When you say "any suggestions", depends what exactly do you want, it could be one of the following:
a) To find which of the other 90 binary categorical features give the most information gain
b) To train a suboptimal tree just to find out which features those are
c) To engineer some "compound" features by combining the binary features into n-bit categorical features which have more information gain (while being sure to remove the individual binary features from the input)
d) You could look into association rules : What is the practical difference between association rules and decision trees in data mining?
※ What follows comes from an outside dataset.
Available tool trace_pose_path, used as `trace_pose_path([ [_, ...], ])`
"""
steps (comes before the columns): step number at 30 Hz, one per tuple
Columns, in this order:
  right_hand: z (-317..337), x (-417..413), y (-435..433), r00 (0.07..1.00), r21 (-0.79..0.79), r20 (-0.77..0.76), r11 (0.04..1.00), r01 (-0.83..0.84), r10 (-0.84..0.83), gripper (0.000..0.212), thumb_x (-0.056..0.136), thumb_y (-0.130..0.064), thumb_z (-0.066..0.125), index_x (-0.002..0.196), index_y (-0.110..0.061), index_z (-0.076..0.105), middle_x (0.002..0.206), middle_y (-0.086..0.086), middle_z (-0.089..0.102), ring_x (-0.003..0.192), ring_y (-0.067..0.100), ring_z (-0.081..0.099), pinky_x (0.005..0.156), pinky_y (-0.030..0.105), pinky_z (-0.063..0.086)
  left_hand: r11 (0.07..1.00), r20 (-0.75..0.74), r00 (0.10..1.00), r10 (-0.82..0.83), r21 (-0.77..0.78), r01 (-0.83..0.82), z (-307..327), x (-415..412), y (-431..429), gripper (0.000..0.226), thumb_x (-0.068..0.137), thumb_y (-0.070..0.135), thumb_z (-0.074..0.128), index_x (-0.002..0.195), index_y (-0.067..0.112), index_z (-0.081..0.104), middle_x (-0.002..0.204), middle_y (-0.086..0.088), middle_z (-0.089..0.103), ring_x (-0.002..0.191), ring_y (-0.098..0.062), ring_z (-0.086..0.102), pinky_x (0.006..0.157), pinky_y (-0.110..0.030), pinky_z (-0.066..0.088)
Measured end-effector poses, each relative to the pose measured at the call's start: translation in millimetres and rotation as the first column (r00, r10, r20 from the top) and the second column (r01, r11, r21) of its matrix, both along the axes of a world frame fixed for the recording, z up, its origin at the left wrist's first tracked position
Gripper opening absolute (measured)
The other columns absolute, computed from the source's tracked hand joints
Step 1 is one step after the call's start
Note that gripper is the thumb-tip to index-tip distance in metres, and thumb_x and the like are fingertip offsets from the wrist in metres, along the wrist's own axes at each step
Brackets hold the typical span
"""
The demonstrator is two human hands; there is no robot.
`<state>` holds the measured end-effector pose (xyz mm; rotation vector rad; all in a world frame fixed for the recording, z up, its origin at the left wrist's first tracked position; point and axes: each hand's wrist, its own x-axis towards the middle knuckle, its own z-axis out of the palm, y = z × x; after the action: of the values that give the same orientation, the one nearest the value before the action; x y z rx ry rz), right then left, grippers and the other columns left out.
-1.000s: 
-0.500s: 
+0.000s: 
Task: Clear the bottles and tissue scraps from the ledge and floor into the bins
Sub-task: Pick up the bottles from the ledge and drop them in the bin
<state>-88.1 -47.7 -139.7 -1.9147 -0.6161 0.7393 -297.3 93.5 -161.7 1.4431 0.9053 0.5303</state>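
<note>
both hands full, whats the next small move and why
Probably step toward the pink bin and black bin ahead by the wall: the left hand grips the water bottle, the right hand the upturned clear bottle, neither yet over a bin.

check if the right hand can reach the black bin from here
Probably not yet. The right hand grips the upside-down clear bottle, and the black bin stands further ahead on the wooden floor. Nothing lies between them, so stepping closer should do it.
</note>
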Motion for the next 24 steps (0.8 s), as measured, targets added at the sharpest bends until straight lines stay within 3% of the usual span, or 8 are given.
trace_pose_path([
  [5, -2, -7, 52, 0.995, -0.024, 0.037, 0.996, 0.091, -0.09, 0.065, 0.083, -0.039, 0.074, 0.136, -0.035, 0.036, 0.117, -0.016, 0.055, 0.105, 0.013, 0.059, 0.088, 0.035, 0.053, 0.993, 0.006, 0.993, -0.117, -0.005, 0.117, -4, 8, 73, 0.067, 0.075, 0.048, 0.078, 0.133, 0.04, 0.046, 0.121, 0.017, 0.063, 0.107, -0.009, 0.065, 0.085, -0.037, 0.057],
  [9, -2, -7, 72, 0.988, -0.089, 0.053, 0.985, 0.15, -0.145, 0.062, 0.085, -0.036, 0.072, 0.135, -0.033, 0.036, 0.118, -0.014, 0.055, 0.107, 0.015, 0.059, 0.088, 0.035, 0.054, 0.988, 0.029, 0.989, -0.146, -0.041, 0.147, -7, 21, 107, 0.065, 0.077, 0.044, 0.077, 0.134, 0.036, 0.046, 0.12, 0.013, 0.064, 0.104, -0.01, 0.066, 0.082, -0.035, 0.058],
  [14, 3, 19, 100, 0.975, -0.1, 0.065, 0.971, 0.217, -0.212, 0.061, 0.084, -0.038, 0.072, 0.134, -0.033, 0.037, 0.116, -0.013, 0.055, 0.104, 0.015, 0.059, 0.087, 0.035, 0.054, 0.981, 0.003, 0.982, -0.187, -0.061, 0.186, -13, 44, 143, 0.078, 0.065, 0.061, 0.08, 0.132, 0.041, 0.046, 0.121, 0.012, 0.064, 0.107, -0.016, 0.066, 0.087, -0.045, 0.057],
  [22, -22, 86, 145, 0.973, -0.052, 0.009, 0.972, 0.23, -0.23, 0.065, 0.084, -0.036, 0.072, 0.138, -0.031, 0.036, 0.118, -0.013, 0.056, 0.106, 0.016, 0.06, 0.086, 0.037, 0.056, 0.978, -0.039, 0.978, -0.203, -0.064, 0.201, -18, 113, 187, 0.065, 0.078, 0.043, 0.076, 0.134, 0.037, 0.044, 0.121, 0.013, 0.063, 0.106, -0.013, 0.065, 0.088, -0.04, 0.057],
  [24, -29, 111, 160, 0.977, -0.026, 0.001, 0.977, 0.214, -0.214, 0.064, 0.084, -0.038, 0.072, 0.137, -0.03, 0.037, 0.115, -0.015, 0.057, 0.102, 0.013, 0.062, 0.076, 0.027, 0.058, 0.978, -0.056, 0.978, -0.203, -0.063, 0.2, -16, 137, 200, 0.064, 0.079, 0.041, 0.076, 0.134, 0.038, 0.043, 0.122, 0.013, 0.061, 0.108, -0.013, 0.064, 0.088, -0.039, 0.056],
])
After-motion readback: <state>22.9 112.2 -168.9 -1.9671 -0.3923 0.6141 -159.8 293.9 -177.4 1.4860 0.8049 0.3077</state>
If you want to explore a)...c), suggest something vaguely like this:
exclude various subsets of the 10 continuous variables, then see which binary features show up as having the most gain. Let's say that gives you N candidate features. N will be << 90, let's assume N < 20 to make the following more computationally efficient.
then compute the pairwise measure of association or correlation (Spearman or Kendall) between each of the N features. Look at a corrplot. Pick the clusters of variables which are most associated with each other. Create compound n-bit variables which combine those individual binary features. Then retrain the tree, including the compound variables, and excluding the individual binary variables (to avoid changing the total variance in the input).
iterate for excluding various subsets of the 10 continuous variables. See which patterns emerge in your compound variables. I'm sure there's an algorithm for doing this (compound feature-engineering of n-bit categoricals) more formally and methodically, I just don't know it.
Anyway, for hacking a tree-based method for better performance, I imagine the most naive way is "at every step, pick the two most highly-correlated/associated categorical features and combine them". Then retrain the tree (include new feature, exclude its constituent features) and use the revised gain numbers.
perhaps a more robust way might be:
Pick some threshold T for correlation/association, say start at a high level T = 0.9 or 0.95
At each step, merge any features whose absolute correlation/association to each other >= T
If there were no merges at this step, reduce T by some value (like T -= 0.05) or ratio (e.g. T *= 0.9 . If still no merges, keep reducing T until there are merges, or until you hit some termination value (e.g. T = 0.03)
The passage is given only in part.